- Work item -
From the first line to the last, reproduce the material exactly.

- The data -
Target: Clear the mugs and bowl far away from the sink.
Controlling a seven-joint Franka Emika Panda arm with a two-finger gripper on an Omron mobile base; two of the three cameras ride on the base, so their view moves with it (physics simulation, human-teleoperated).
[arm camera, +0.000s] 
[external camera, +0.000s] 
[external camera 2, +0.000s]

- Expected answer -
Target: Clear the mugs and bowl far away from the sink.
Controlling a seven-joint Franka Emika Panda arm with a two-finger gripper on an Omron mobile base; two of the three cameras ride on the base, so their view moves with it (physics simulation, human-teleoperated).
[arm camera, +0.000s] 
[external camera, +0.000s] 
[external camera 2, +0.000s]

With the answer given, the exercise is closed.